SUPERIOR COURT OF PENNSYLVANIA


March 16, 1954

IN RE HOLMES. (HOLMES APPEAL.)

COUNSEL

William J. Woolston, Philadelphia, for appellant.

Samuel Dash, Asst. Dist. Atty., Michael von Moschzisker, First Asst. Dist. Atty., Richardson Dilworth, Dist. Atty., Philadelphia, Frank P. Lawley, Jr., Deputy Atty. Gen., Harry F. Stambaugh, Sp. Counsel, Pittsburgh, Harrington Adams, Acting Atty. Gen., for appellee.

Before Rhodes, P. J., and Hirt, Reno, Ross, Gunther and Wright, JJ.

Author: Rhodes

[ 175 Pa. Super. Page 140]

RHODES, President Judge.

This appeal questions the legality of an order of the Municipal Court of Philadelphia, Juvenile Division, committing Joseph Holmes, aged 16, to the Pennsylvania Industrial School at White Hill, as a delinquent child under The Juvenile Court Law of June 2, 1933, P.L. 1433, as amended, 11 P.S. § 243 et seq.

Joseph Holmes was born on May 7, 1936. He was adjudged delinquent on August 19, 1949, by the Municipal Court of Philadelphia, Juvenile Division, upon a petition alleging that he was involved in a highway

[ 175 Pa. Super. Page 141]

    robbery. At that time he was placed on probation. Subsequently, on January 19, 1951, he was exonerated of participation in a burglary, and allowed to continue on probation, although his record showed absence from school for sixty-seven days of the current school year. Between January of 1951 and August of 1952, the school authorities advised the Juvenile Court of Holmes' persistent absence from school and the continuation of his truancies. Holmes was again taken into custody on August 18, 1952, for a delinquency involving highway robbery and assault and battery. After a hearing he was committed to Pennypack House for training, where he remained for two months, or until November 12, 1952, at which time he was discharged and placed on probation.

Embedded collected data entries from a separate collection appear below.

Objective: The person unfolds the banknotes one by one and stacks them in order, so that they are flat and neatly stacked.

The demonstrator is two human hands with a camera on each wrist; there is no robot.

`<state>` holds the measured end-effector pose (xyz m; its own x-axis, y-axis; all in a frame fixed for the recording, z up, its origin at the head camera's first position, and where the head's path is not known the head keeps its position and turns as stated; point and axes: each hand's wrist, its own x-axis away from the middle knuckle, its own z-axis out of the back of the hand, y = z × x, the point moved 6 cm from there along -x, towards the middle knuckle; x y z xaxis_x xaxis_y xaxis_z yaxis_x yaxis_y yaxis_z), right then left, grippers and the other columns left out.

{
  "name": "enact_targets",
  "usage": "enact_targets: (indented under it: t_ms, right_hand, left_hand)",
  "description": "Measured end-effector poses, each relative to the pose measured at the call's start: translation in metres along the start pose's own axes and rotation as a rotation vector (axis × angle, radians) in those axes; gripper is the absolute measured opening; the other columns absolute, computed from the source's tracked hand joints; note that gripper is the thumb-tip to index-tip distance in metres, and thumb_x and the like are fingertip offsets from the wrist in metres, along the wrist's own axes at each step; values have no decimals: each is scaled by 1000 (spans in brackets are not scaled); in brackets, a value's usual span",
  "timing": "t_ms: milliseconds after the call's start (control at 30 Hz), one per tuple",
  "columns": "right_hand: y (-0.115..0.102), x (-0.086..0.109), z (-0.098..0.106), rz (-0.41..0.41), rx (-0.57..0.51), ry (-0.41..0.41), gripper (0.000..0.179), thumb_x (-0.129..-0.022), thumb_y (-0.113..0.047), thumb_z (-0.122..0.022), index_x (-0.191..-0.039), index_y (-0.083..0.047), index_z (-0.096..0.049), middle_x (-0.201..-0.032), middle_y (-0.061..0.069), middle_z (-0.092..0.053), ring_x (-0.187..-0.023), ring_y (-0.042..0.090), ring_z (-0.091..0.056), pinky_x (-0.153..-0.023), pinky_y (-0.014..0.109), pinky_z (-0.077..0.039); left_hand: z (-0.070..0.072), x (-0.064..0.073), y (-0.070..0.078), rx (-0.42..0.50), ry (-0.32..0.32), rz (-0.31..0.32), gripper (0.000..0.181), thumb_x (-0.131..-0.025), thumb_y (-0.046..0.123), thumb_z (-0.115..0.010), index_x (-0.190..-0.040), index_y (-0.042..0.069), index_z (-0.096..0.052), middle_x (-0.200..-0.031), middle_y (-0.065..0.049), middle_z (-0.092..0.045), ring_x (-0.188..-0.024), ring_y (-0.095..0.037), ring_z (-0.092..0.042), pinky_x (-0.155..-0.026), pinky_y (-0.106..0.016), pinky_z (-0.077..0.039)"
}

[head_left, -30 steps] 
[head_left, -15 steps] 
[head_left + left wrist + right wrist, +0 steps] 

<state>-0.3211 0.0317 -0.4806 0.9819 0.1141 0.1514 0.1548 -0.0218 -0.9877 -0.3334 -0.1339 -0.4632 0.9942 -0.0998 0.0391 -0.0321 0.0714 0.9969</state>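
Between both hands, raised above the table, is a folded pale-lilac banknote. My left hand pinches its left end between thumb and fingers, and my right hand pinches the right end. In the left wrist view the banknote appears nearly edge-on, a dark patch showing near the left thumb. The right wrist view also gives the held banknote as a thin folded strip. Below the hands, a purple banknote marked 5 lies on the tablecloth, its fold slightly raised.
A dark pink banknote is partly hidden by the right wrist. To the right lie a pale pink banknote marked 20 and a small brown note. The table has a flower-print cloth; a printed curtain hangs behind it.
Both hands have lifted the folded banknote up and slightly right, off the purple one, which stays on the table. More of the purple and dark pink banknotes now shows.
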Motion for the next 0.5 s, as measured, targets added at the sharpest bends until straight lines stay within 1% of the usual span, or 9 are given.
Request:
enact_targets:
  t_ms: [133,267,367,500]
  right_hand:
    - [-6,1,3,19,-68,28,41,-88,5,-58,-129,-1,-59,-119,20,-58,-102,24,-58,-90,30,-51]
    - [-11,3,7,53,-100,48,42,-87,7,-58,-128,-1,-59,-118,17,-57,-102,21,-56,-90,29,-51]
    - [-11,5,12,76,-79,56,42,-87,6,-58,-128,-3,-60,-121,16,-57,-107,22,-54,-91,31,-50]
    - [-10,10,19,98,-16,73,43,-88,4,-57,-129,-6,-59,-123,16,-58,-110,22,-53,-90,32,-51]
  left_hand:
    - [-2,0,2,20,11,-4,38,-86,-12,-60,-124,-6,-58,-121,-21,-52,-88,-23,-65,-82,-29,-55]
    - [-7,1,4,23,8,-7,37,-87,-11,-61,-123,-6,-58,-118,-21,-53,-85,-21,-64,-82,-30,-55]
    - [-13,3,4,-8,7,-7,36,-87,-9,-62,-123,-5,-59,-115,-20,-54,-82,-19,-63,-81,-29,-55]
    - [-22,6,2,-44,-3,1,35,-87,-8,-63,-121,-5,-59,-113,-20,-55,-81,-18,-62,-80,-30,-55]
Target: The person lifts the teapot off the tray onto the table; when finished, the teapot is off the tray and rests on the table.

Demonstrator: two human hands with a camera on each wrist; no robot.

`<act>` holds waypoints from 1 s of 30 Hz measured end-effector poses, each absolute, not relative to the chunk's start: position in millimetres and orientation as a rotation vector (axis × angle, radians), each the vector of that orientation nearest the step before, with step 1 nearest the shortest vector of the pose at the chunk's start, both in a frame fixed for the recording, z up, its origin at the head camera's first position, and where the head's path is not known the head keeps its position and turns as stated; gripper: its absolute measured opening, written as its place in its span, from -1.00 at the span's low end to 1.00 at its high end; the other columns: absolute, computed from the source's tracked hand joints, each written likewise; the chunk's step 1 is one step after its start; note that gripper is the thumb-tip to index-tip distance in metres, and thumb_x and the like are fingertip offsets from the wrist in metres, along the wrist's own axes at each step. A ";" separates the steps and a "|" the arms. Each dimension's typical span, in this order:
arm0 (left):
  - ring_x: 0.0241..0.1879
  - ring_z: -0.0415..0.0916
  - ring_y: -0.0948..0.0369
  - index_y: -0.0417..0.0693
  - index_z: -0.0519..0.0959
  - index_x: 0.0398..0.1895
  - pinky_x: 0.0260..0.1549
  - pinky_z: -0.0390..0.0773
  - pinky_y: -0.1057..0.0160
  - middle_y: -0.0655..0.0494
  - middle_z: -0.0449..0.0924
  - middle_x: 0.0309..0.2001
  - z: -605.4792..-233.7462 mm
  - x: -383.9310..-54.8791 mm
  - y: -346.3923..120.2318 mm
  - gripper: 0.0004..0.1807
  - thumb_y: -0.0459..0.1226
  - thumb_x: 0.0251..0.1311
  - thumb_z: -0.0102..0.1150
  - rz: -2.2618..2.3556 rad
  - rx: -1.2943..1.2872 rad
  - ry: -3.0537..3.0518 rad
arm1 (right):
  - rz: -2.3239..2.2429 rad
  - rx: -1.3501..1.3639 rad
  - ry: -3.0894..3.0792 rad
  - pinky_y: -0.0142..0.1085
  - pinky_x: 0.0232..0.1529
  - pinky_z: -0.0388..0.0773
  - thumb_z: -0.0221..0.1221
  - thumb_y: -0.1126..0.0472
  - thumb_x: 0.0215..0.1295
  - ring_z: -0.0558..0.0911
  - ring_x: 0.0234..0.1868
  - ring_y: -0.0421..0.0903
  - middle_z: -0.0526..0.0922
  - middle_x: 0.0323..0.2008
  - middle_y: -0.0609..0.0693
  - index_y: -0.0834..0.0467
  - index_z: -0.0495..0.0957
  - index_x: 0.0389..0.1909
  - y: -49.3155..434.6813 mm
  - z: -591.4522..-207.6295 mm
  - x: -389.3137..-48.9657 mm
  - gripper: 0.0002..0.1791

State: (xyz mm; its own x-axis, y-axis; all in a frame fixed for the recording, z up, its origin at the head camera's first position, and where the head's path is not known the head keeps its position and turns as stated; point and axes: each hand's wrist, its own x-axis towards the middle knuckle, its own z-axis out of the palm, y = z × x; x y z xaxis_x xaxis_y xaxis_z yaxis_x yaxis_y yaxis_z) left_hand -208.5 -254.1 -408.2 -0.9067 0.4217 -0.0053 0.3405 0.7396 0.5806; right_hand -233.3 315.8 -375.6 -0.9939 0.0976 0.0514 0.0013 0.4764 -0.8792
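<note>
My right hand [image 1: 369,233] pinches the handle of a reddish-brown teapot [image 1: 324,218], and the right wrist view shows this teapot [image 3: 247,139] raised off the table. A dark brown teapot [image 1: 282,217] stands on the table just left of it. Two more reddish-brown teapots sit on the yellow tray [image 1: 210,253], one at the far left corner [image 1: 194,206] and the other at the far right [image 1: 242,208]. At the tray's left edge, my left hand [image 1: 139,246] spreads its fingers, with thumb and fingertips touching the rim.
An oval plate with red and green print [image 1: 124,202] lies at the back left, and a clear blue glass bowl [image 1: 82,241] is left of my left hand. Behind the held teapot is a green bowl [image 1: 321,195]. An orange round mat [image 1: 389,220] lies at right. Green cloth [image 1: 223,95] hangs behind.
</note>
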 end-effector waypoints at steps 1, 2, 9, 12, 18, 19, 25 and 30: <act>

On December 23, 1952, Holmes was taken into custody on a delinquency petition alleging larceny of an automobile, operating an automobile without the owner's consent, and operating an automobile without a driver's license. He was given a hearing before the Juvenile Court on January 7, 1953. At this hearing Holmes denied knowledge that the car was stolen and stated that he was told it belonged to an uncle of one of his companions. Holmes, however, admitted driving the car without a license. The Juvenile Court adjudged Holmes delinquent on the charge of operating a motor vehicle without a license, although in so doing the court inadvertently used the words 'We will mark him guilty on this charge.' Holmes was committed to the county prison pending a hearing on other charges.

On January 12, 1953, a petition was filed setting forth Holmes's delinquency by reason of his participation in an armed robbery of Our Lady of Victory Church at 54th and Vine Streets, Philadelphia. Wideman, a companion of Holmes in the stolen automobile, signed a confession and, upon a criminal trial, was convicted

[ 175 Pa. Super. Page 142]

    on the charge of armed robbery at the church. Wideman's signed confession, used against Wideman at the trial, implicated Holmes, Richard Hodges, and Charles Clark as participants in the robbery. However, at a hearing held on January 23, 1953, before Judge Propper on the delinquency petition, Hodges and Holmes denied knowledge that the car was stolen and denied participation in the robbery. At the conclusion of this hearing Judge Propper revoked Holmes' probation and ordered him committed to the Pennsylvania Industrial School at White Hill. In making the commitment Judge Propper referred to Holmes' prior record in the Juvenile Court. Meanwhile, counsel entered an appearance for Holmes. Appellant's attorney then sought permission to inspect the Juvenile Court file, including the reports of court investigators. The court permitted inspection of the notes of testimony and records of the Juvenile Court relating to Holmes, but denied the right of appellant's attorney to inspect the reports of court investigators. At the request of appellant and his attorney, the court granted Holmes a rehearing, which was held on March 6, 1953. Over objection of appellant's attorney, the Commonwealth offered additional evidence in an attempt to establish Holmes' delinquency as to the theft of the automobile and participation in the church robbery. However, the Commonwealth's witnesses, Wideman and Clark, repudiating prior confessions, testified that Holmes, who was with them at the time, did not know the car was stolen and did not participate in the robbery. At the conclusion of this testimony the court, after reciting Holmes' record in the Juvenile Court, reiterated its adjudication of delinquency, basing such finding on participation in the robbery and driving a stolen car without a license while on probation. Accordingly the court committed Holmes to the Pennsylvania Industrial

[ 175 Pa. Super. Page 143]

School at White Hill. He has appealed from that order.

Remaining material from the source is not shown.